In the book world we tend to think of stories as a force for good. We imagine cosy bookshops and hot chocolate on rainy days. But they aren’t always.
I remember vividly learning that not all human cultures stigmatise mental illness. That means we aren’t born with images in our brains of knife-wielding madmen, crazy women in the attic and monsters raving wild on the moors. These ideas are learned through the stories we tell ourselves; stories that drive TV show plotlines, underpin pop song break-up tales and alliterate newspaper headlines.

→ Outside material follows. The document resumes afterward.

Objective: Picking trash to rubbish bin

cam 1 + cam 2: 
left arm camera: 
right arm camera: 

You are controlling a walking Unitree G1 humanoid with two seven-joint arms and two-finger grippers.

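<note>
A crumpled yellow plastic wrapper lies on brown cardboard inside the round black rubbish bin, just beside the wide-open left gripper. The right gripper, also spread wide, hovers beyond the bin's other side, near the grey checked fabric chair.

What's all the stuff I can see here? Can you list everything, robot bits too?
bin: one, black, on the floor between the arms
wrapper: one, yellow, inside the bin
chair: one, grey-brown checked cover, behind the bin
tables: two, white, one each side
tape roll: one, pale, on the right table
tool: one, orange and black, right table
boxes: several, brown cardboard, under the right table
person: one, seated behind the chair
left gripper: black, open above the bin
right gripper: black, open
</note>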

I remember another moment; finally turning off ITV’s Downton Abbey in disgust at yet another character arc predicated on the unstable female stereotype. Many of these tired character tropes reached new heights in the Victorian era, an era equally obsessed and terrified by the pace of industrialisation and scientific discovery. In the popular gothic novels of the period, writers leaned into these tropes both to entertain and to try to make sense of what it meant to be human.
What’s the problem with spine-tingling tales of ghostly women in white that thrill and titillate? Or horrifying yarns of desperate monsters that shock and revolt? The problem is that mental health difficulties are common, and though societal attitudes to diagnoses such as anxiety and depression have improved, stigmatising views of illnesses like schizophrenia or bipolar disorder remain stubbornly stuck in the Victorian times.